Bank denies it breached gilts procedure
THE BANK of England last night vigorously defended its tactics in the gilts market, after a pounds 2.5bn auction of stock was given a lukewarm reception by dealers, writes Peter Rodgers.
As questions were raised in the City about the Bank's ability to fund the Government's pounds 1bn-a-week borrowing requirement over the next year, it emerged that the auction was subscribed only 1.18 times - the worst result since the present series began in April 1991.
Market-makers besieged the Bank with complaints about the decision to cut base rates on Tuesday, as they went short of stock in preparation for the auction yesterday, amid suggestions that losses by wrong-footed dealers amounted to pounds 15m. But the Bank denied claims that understandings about the conduct of auctions include a tacit agreement that rates are not changed just before.

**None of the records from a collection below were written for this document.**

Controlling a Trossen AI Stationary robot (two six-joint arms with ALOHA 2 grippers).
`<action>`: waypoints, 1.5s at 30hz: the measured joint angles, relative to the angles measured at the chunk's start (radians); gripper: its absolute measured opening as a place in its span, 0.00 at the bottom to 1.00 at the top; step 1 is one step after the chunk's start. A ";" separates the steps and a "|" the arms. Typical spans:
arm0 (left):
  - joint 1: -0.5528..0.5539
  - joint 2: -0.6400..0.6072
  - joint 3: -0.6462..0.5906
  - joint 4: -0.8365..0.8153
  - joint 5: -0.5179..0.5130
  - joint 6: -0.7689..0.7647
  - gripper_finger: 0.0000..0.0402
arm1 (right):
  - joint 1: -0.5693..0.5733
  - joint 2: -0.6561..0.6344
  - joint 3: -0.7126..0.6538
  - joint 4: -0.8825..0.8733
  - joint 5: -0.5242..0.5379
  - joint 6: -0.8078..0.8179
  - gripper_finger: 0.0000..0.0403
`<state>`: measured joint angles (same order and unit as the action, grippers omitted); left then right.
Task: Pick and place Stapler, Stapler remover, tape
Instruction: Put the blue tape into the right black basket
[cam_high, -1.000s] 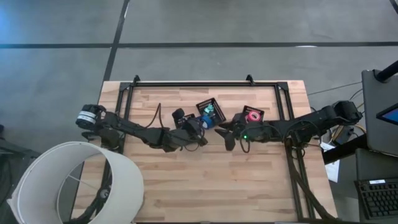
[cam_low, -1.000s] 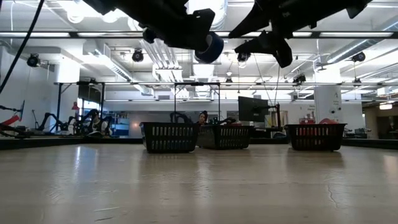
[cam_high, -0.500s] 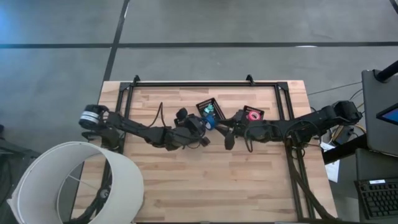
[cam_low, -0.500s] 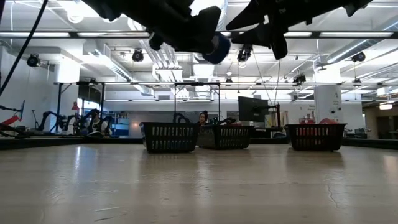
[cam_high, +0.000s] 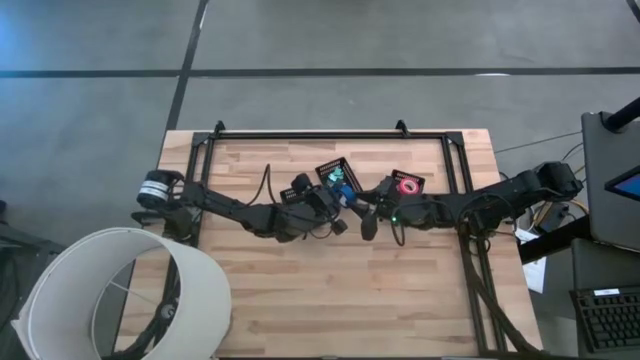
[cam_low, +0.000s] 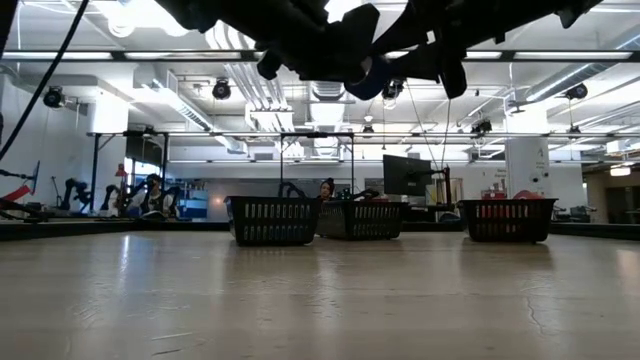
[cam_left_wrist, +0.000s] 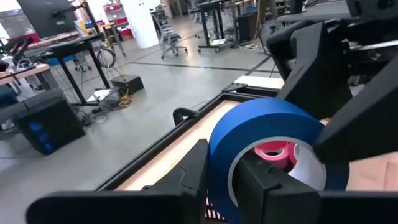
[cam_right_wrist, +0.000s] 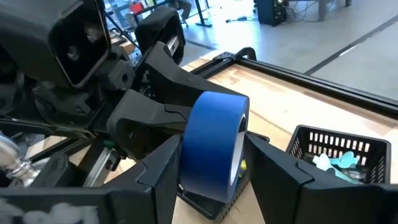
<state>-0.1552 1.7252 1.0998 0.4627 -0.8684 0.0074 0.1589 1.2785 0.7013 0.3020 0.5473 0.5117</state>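
The blue tape (cam_right_wrist: 214, 146) hangs in the air just beside the middle bin (cam_high: 337, 176), apparently mid-handover. The left pincer (cam_left_wrist: 217, 177) pinches the roll's wall, one finger inside the hole. The right pincer (cam_right_wrist: 211, 163) stands spread, a finger on either flat side, likely ready to take it. Both arms reach level toward each other above the table (cam_high: 300, 300).

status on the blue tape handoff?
Left end effector shut on blue tape, above the table. Right end effector open, fingers either side of the roll. Nothing blocking.
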 joint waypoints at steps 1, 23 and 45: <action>0.000 0.003 0.005 -0.001 0.000 0.000 0.14 | 0.000 0.000 0.000 -0.004 0.002 0.000 0.42; -0.001 0.022 0.027 0.000 0.023 0.019 0.20 | 0.000 0.000 0.000 -0.017 0.006 -0.044 0.26; -0.002 0.022 0.026 -0.088 0.041 0.025 0.31 | -0.006 0.002 -0.001 -0.094 0.042 0.021 0.27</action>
<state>-0.1568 1.7470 1.1259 0.3746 -0.8276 0.0328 0.1532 1.2804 0.7006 0.2080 0.5897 0.5324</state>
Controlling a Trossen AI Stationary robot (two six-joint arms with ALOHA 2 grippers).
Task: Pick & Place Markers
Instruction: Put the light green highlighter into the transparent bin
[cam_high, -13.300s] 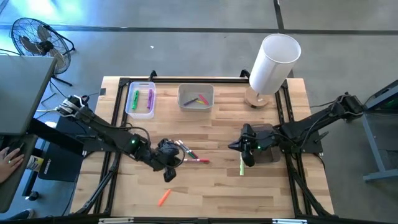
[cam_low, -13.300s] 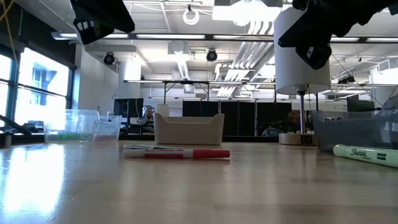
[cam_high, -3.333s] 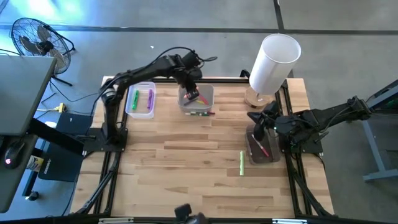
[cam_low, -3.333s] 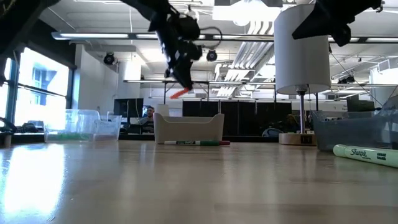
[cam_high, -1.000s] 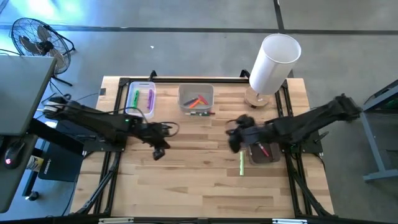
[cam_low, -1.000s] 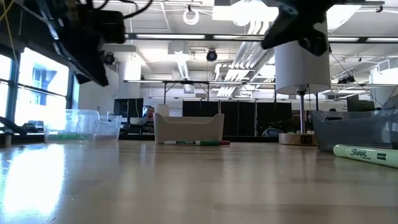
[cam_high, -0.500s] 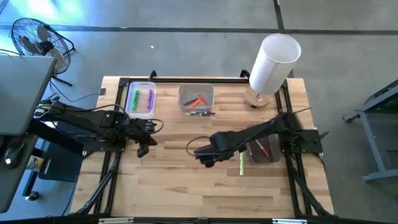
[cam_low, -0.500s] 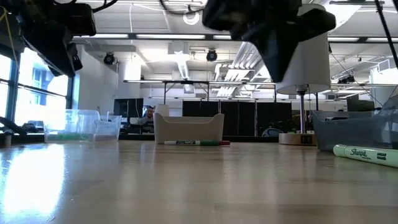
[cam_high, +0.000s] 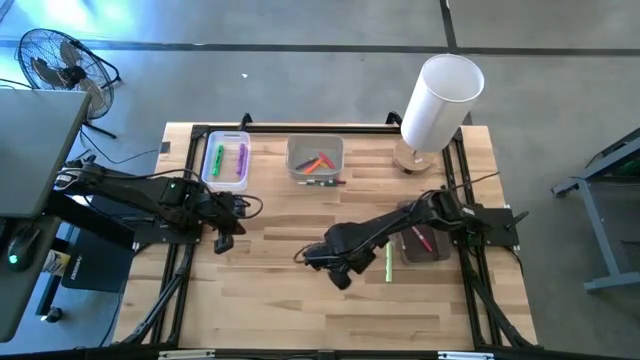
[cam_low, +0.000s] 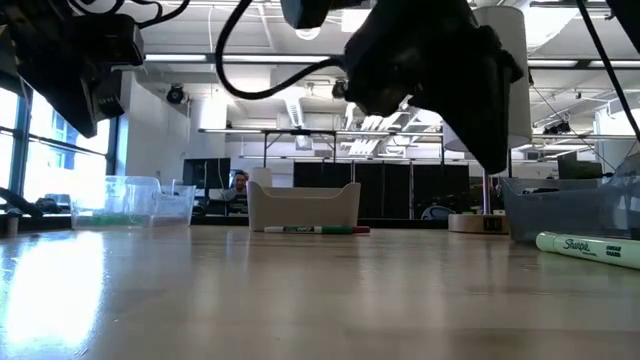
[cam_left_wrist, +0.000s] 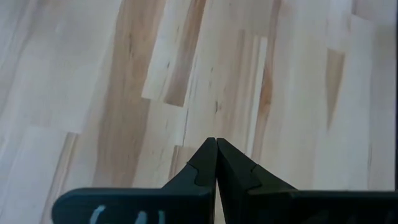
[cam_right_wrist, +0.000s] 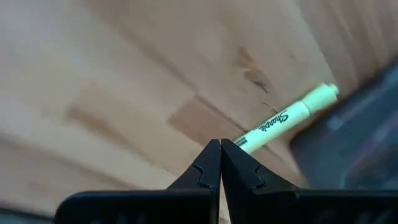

A spokesman said: 'The understanding is very clear, that we don't issue stock of the same maturity as the auction. The market cannot realistically expect more than that . . . Beyond that, it is a commercial decision for market-makers on how far they should go short of stock on an unhedged basis.'
Gilts experts said it was significant that the auction had a long 'tail', or spread, between the highest and lowest prices, indicating that the Bank had been obliged to accept poor prices to sell the issue. Some complained that Ian Plenderleith and John Townend, two top market figures at the Bank, were away on Tuesday, though alternates were in place, including Tony Coleby, who is senior to both.